I was challenged by one of my fellow students to write a mini-library in the programming language called C that enables you to work with very large numbers (the numbers that the language offers natively have a maximum value they can hold).

After defining what a big number is, I have to re-define the basic operations such as addition and multiplication for these big numbers that I am creating. I've written algorithms for computing the sum and product, but I am stuck on calculating powers.

What efficient algorithms are there for computing powers of two numbers on paper, that I can then translate into code? (My base will always be an integer and my exponent will always be a positive integer.)

Answer 1

fast exponentiation is defined as follows:

let a and n
if n=1 then a
else
  if n is even then (a^2)^\frac{n}{2}
  else a*a^(n-1) 

$x^\frac{n}{2}$ and $x^{(n-1)}$ are computed recursively, for $a^2$ you can program a function $^2$ as follow $a= a_1^k+a_2$ where $k$ is the half of the length of $a$

$$a^2= (a_1)^2 10^2k+ 2*a_1*a_2 1°^k +a_2)^2$$

where $(a_1)^2$ and $(a_2)^2$ are computed recursively.

Answer 2

squared exponentiation is the way to go here

BigInt pow(BigInt a,BigInt n){
    BigInt r= 1;
    while(n>0){
        if(mod(n,2)==1)r=mult(r,a);
        a=mult(a,a);
        n=div(n,2);
    }
    return r;
}

here mod(a,b) is the remainder of a/b mult(a,b) is a*b and div(a,b) is floor(a/b)

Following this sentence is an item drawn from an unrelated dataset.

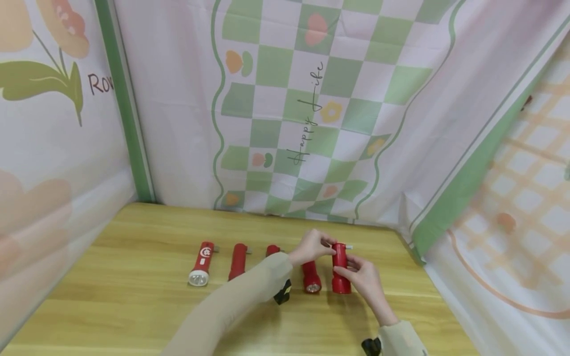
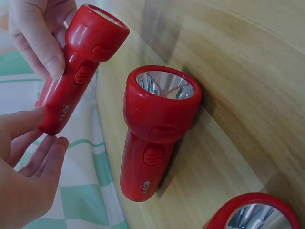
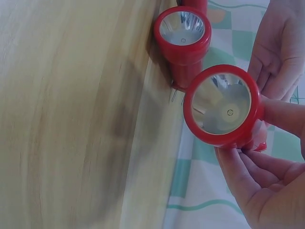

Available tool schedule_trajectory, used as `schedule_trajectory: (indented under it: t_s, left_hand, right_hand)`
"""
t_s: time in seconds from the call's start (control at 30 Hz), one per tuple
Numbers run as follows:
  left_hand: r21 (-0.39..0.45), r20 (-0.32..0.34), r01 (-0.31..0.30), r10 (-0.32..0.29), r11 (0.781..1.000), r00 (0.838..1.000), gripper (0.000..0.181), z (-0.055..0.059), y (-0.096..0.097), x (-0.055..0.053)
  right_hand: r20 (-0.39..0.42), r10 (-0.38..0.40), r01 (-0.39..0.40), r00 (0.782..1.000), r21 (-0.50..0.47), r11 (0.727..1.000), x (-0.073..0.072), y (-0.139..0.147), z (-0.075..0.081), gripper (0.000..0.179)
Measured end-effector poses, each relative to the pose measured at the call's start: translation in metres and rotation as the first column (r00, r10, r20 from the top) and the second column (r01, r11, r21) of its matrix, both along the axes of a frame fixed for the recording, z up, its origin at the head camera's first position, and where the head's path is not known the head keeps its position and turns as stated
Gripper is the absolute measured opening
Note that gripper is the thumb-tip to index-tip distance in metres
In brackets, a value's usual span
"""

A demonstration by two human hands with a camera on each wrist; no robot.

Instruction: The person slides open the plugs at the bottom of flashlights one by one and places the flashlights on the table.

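Observation:
A red flashlight (image 1: pixel 341 282) is held just above the wooden table, its lens end toward me, and short metal prongs stick out sideways near its tail. My right hand (image 1: pixel 366 281) grips its body from the right, thumb on one side and fingers on the other. My left hand (image 2: pixel 26 164) pinches the tail end between thumb and fingertips. Beside it on the table lies another red flashlight (image 2: pixel 151 152) with a switch on its body. The lens (image 3: pixel 221 105) of the held flashlight faces the right wrist view.
Further left on the table (image 1: pixel 133 296) lie a red flashlight with a white head (image 1: pixel 200 262) and a plain red one (image 1: pixel 239 259). My left sleeve partly hides a third red flashlight (image 1: pixel 272 249). A patterned cloth (image 1: pixel 285 123) hangs behind the table.

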State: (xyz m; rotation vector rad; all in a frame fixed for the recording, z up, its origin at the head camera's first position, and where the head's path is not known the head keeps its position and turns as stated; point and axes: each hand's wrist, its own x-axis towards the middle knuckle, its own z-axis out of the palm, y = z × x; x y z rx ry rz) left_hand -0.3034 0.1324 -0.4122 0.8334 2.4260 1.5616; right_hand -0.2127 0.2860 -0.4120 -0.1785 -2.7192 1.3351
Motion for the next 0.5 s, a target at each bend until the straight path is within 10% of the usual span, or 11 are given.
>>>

this relies on $a^n = {a^2}^{\lfloor \frac{n}{2}\rfloor }\cdot \begin{cases} a & \mbox{if }n\mbox{ is even}\\1 & \mbox{if }n\mbox{ is odd}\end{cases}$

or more precisely

$$a^n=\prod_{i=0}^{\lfloor\log n\rfloor}{\begin{cases} a^{2^i} & \mbox{if }\Big\lfloor \frac{n}{2^i}\Big\rfloor\mbox{ is even}\\1 & \mbox{if }\Big\lfloor \frac{n}{2^i}\Big\rfloor\mbox{ is odd}\end{cases}} $$